Every February someone asks, “Why is there a Black History Month? When is ‘White History Month’?”
The question isn’t necessarily malicious, but the fact that it comes up so much is in itself an answer: If you don’t think you need to learn anything, it’s often because you don’t know what you don’t know.
Black History Month came about because traditional teaching of American history purposefully left out black people and their roles. African American scholar Carter G. Woodson came up with the idea of Negro History Week in 1926 because he feared the effect that void of knowledge could have on black youngsters: “Those who have no record of what their forebears have accomplished lose the inspiration which comes from the teaching of biography and history.”

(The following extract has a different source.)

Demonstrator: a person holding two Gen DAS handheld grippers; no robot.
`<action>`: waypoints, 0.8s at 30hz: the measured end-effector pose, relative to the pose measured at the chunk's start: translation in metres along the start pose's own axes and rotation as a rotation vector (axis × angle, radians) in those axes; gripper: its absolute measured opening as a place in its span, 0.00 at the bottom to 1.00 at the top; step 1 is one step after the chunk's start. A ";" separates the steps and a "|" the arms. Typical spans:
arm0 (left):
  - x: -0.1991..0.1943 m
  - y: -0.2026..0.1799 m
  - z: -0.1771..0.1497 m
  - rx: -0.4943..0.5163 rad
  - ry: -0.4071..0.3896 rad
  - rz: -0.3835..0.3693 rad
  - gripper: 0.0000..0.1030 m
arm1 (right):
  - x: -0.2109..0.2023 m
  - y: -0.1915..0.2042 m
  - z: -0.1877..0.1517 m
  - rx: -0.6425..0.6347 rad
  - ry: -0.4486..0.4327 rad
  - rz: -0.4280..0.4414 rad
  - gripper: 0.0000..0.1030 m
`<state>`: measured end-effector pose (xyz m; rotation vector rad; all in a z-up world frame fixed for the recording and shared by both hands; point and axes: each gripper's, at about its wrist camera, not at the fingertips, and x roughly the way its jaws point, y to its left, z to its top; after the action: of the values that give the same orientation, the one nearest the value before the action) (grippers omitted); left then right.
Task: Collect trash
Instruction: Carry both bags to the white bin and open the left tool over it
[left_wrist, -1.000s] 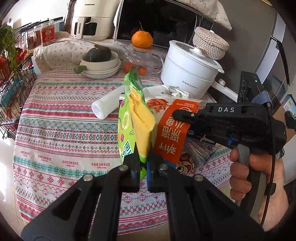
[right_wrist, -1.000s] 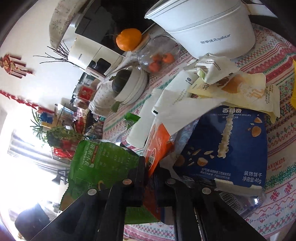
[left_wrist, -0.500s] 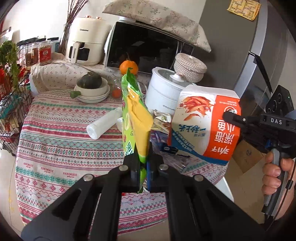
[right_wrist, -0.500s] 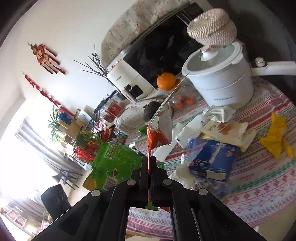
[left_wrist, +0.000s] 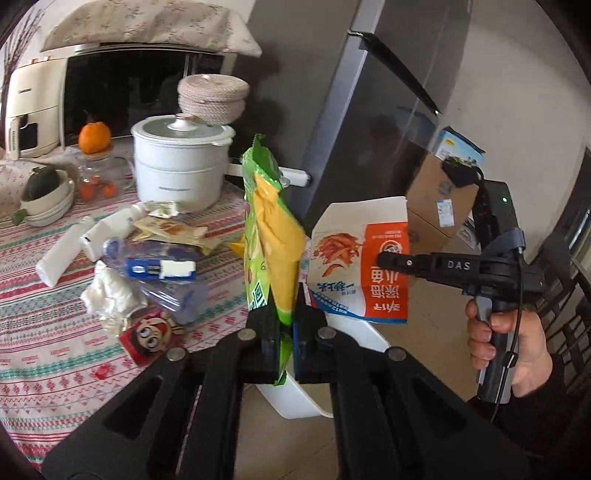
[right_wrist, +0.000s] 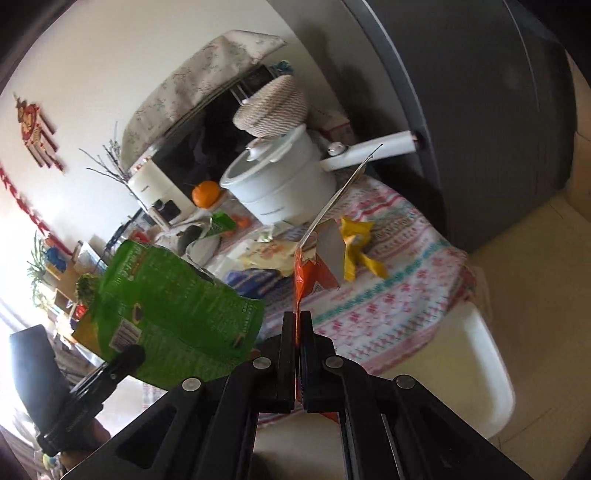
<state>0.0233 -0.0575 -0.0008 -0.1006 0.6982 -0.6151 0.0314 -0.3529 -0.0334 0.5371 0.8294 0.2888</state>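
My left gripper (left_wrist: 283, 325) is shut on a green and yellow snack bag (left_wrist: 271, 236) that stands upright between its pads. The same green bag (right_wrist: 173, 310) fills the lower left of the right wrist view. To the right, my right gripper (left_wrist: 380, 258) pinches an orange and white flattened carton (left_wrist: 364, 262), held in the air beside the table's edge. In the right wrist view that gripper (right_wrist: 298, 332) is shut on the carton (right_wrist: 317, 258), seen edge-on. More trash lies on the patterned tablecloth (left_wrist: 44, 332): a blue packet (left_wrist: 160, 267), crumpled tissue (left_wrist: 110, 295), a yellow wrapper (right_wrist: 356, 243).
A white cooking pot (left_wrist: 181, 162) with a long handle stands at the back, a woven basket (left_wrist: 212, 98) behind it. White bottles (left_wrist: 81, 240), a glass jar (left_wrist: 94, 177) topped by an orange, and bowls sit further left. A white seat (right_wrist: 476, 362) is beside the table. A cardboard box (left_wrist: 439, 199) stands by the dark fridge.
Both grippers have swung right and away from the table with the green bag and the carton. The carton was lifted off the trash pile and now hangs past the table's edge.
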 end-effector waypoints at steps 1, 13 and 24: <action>0.009 -0.008 -0.002 0.015 0.021 -0.019 0.05 | -0.001 -0.008 -0.002 0.011 0.004 -0.015 0.02; 0.108 -0.077 -0.037 0.098 0.188 -0.157 0.05 | -0.030 -0.112 -0.019 0.125 0.039 -0.226 0.03; 0.175 -0.094 -0.072 0.154 0.331 -0.061 0.34 | -0.022 -0.148 -0.028 0.201 0.120 -0.298 0.03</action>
<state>0.0354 -0.2248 -0.1293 0.1261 0.9666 -0.7504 0.0012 -0.4759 -0.1175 0.5784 1.0487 -0.0378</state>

The same is true for any of us; ignorance of history robs us, not just of facts and understanding but of ideas and inspiration.
While Woodson may have envisioned Negro History Week (it evolved into Black History Month, declared officially in 1976 by President Gerald Ford) as a remedy needed especially by black children, all Americans are better off with a fuller picture of how the world we know came to be.

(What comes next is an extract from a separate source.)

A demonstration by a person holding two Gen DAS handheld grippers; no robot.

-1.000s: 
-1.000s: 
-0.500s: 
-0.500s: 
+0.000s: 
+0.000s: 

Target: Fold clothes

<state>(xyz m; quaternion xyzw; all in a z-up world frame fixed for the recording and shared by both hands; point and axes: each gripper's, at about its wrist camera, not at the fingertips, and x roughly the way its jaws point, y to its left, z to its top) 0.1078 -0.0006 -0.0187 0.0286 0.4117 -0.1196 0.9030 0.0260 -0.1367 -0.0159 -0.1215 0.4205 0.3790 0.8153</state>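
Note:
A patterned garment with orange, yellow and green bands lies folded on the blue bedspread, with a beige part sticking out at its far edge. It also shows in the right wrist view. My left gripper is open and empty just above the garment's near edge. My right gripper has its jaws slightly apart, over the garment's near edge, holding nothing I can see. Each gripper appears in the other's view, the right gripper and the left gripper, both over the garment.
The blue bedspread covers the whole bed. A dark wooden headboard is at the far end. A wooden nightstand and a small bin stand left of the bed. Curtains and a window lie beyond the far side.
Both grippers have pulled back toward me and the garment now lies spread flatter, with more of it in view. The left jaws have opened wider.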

Of course, it would be preferable if there were no need for extra effort on African American history —if there hadn’t been centuries of its deliberate suppression. But there were centuries of deliberate suppression, and in the resulting ignorance, some Americans don’t see a problem.
That same phenomenon — call it a vision problem — underlies much of the racial rancor in America today. It’s easier to believe the worst about people from other tribes when you don’t know very much about them.
It’s easy to think Black History Month is an unnecessary gimmick if you’ve never heard of any important figures beyond Martin Luther King, Jr.
It’s easy to scoff at Black Lives Matter if no one you love has known the fear of walking through a neighborhood where you “don’t belong,” trying to avoid any look or movement that could be misinterpreted as threatening.
It’s easy to shrug at separate and unequal neighborhoods and figure that’s just how it is if you’ve never heard of the redlining, unequal lending and other invisible forces that severely limited blacks’ residential opportunities.
It’s easy to dismiss the Jim Crow era as a 50-years-gone problem with drinking fountains if you don’t know about the violence and terror that kept blacks in their place in the pre-Civil Rights south.
Of course, the vision problem affects all of us and works in multiple directions. We Americans are woefully ignorant of history in general, including very recent history.
It’s easy to assume that a Trump voter must share the president’s bragging and racial demagoguery if you don’t know any families who’ve seen their working-class prosperity disappear amid globalization and technology change.
It’s easy to believe Central American migrants are terrible parents for putting their children through such a dangerous trek if you know nothing of the violence and chaos they are fleeing.
As with so much of the public hostility in American life today, a healthy dose of humility could be a great help. If we all recognized how much we don’t know about each other and the world beyond our own experience, we might not be so quick to judge, disapprove and condemn.
All history matters, and Americans’ knowledge of history is deficient in more than just the stories of African Americans.
But because the black American experience is so central to American history and was uniquely suppressed, February’s annual reminder and celebration is something all Americans can share.